2. Raccontare che sono lavori tecnologicamente avanzati. Nella maggior parte delle aziende non si lavora più come 40 anni fa, ora ci sono stampanti 3d, macchine a laser avanzate e tecnologie di ultima generazione. Finché non si racconta bene questo aspetto, l’idea è quella di lavorare a vita in un posto dove il lavoro è faticoso, senza possibilità di crescita e totalmente manuale. Questo tipo di racconto attirerà sempre meno giovani. Delle domande trainanti a cui dovete cercare di dare risposta sono: «Cosa divento dopo i primi 12-24 mesi? Se sono bravo, quanto sarò pagato? Che responsabilità avrò?»

3. Più orientamento e più comunicazione... fatta bene!

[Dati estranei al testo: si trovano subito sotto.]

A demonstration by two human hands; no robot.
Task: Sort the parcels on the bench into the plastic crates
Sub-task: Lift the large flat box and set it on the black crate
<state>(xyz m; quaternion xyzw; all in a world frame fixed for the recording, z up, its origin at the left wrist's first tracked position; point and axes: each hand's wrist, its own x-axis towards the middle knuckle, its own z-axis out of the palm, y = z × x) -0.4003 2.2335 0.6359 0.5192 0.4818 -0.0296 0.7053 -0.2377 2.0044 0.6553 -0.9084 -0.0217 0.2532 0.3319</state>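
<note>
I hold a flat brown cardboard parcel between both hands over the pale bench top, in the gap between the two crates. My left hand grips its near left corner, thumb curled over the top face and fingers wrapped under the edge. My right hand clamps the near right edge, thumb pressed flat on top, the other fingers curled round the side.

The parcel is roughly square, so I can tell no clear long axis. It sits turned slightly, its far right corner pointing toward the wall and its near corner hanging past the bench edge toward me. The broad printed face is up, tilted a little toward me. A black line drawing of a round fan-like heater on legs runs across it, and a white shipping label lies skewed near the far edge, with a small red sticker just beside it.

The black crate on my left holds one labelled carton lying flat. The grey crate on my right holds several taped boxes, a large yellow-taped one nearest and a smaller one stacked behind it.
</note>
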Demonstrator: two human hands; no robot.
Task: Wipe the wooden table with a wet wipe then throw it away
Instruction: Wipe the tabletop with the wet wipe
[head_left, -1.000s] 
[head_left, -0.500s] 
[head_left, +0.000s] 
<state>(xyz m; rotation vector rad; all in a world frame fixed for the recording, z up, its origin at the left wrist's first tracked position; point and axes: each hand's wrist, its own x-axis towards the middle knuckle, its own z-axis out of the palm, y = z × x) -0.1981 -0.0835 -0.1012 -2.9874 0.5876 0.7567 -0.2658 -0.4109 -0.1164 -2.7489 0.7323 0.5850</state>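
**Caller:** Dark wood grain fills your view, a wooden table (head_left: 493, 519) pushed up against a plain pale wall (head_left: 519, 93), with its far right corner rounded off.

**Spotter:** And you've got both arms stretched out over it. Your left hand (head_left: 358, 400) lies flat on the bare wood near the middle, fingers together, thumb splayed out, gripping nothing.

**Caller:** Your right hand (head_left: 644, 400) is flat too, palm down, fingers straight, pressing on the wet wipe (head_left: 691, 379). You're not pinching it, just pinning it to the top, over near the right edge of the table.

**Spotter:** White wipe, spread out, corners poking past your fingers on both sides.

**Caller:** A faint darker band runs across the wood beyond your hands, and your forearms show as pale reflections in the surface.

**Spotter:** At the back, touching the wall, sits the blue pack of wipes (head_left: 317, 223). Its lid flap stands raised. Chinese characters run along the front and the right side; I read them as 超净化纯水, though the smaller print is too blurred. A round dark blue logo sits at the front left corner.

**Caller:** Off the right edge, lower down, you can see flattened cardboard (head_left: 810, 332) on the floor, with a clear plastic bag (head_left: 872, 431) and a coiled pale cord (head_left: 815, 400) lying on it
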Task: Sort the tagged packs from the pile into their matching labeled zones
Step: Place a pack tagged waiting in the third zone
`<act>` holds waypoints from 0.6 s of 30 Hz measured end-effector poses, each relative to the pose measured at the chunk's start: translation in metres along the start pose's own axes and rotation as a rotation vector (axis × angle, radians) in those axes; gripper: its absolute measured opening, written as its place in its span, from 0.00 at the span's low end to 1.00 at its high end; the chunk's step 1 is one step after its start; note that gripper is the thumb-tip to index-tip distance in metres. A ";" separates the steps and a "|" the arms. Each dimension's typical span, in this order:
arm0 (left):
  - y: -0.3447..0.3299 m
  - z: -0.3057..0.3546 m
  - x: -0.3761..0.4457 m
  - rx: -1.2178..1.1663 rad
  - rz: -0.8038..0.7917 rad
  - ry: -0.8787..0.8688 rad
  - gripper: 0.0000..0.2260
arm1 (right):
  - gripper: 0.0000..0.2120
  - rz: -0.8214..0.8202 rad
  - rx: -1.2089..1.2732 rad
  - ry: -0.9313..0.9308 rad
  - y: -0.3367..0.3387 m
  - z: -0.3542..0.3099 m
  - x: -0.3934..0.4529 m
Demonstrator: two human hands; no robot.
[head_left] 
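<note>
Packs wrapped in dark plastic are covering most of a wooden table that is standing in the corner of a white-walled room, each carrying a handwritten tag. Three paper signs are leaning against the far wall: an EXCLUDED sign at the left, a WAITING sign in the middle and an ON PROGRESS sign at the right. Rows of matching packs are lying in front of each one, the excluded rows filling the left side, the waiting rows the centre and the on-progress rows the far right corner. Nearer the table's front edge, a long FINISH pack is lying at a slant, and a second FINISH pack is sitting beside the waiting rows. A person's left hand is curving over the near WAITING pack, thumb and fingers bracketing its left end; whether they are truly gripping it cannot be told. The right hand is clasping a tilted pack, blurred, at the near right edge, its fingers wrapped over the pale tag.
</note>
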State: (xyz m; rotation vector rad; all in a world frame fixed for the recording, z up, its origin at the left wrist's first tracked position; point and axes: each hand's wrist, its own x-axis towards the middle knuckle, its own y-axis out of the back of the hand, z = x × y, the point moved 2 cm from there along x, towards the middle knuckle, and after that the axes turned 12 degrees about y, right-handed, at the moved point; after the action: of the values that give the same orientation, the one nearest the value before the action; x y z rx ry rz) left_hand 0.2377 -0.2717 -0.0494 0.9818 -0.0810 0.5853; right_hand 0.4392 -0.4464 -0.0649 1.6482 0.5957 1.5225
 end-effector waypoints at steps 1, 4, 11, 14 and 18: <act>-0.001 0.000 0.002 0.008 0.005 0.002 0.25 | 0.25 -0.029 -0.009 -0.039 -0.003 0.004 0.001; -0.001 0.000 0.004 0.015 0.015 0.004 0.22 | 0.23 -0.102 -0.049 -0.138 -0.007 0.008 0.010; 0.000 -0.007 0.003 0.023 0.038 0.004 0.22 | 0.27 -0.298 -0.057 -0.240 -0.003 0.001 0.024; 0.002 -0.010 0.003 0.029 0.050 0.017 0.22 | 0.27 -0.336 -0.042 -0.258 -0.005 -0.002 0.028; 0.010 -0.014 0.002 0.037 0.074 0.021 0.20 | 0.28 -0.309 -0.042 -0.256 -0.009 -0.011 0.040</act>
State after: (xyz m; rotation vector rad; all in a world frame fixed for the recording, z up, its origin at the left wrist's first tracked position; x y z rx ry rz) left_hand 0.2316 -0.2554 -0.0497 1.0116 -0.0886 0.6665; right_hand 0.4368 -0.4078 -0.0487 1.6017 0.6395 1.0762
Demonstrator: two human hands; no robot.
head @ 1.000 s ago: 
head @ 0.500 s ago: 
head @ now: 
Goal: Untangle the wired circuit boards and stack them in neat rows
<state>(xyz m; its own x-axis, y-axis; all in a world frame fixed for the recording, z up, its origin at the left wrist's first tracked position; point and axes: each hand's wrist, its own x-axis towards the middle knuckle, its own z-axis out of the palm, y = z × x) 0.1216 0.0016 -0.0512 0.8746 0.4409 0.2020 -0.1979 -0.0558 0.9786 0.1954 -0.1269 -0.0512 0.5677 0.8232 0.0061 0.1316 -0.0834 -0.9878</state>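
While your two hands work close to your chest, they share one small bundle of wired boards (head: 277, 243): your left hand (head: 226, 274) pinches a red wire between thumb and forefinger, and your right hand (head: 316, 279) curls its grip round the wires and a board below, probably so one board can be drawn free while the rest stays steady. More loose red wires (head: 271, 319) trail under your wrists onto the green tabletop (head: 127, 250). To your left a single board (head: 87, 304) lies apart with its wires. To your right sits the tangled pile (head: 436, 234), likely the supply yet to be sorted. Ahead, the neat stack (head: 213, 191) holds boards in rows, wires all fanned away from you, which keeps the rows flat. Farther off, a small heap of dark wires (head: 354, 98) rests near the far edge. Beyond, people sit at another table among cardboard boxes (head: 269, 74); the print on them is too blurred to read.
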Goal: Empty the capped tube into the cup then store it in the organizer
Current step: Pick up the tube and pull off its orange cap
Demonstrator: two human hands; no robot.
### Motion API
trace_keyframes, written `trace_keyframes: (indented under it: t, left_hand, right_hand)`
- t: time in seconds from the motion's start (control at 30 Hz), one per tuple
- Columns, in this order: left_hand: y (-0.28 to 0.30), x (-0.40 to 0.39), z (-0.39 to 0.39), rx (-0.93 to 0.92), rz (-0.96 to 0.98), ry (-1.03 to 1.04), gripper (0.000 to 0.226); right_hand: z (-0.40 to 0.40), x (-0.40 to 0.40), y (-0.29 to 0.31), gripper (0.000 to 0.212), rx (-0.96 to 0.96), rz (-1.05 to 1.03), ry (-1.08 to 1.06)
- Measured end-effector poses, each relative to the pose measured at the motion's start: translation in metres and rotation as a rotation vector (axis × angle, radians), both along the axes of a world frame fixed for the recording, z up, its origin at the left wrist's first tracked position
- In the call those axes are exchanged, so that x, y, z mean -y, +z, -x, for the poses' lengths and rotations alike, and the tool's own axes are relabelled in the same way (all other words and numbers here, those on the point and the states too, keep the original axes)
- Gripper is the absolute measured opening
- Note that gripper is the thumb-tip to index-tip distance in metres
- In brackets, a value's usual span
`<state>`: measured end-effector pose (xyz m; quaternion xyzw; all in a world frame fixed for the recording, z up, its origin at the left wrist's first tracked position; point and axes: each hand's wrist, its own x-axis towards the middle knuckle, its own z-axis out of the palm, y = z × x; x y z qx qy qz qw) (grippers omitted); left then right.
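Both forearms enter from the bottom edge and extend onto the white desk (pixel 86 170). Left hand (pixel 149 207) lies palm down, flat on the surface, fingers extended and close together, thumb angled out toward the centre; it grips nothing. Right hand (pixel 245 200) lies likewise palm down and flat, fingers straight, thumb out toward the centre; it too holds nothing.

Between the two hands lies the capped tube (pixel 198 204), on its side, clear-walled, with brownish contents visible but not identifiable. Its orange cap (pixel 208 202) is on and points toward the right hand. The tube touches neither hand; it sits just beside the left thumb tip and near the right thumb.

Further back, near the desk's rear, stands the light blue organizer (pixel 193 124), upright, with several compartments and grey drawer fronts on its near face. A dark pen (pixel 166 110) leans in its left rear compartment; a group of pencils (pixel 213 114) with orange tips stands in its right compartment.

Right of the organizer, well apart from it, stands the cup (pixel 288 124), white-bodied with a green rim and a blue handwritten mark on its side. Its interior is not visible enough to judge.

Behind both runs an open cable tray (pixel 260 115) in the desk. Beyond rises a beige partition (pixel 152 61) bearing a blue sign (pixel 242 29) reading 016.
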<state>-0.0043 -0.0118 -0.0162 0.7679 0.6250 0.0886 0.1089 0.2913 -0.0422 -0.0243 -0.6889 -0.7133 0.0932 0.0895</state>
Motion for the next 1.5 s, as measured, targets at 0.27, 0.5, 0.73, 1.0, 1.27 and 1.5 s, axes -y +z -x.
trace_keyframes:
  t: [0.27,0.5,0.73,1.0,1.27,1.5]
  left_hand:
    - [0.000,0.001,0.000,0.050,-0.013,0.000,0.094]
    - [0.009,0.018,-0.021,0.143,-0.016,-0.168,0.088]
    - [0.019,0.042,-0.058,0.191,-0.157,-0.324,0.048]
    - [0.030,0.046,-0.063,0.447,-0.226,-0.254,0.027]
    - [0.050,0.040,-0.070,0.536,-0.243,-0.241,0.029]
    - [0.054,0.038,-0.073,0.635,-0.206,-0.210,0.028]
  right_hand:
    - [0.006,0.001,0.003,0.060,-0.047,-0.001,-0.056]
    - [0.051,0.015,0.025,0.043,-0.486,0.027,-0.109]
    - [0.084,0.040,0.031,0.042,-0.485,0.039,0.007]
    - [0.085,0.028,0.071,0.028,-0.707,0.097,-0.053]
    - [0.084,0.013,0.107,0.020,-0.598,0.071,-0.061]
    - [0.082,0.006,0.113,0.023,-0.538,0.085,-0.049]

Per riuscire a migliorare la percezione di scuole professionali o degli Its bisogna scardinare la vecchia comunicazione. È necessario cambiare registro e modi con cui promuovere questo tipo di percorsi di formazione, così da abbattere definitivamente il falso mito che scegliere un percorso professionalizzante sia una scelta peggiore rispetto ad andare al liceo e poi all’università. Non lo è, ognuno di noi è diverso. Per un giovane non c’è di peggio che accorgersi dopo dieci anni di studio, tra scuola superiore e università, che non c’è lavoro nel settore su cui aveva riposto le proprie aspettative, che c’è una competizione spietata al ribasso e che la tendenza prevalente è essere spinti a fare un lavoro momentaneo molto distante da ciò che si è studiato. E non c’è appellativo “dottore” che tenga quando il giovane si accorge di essere stato spinto nella direzione sbagliata.

Investire nell’orientamento, nella formazione e nella attrattività di un territorio non può più essere un’attività collaterale, ma è una priorità.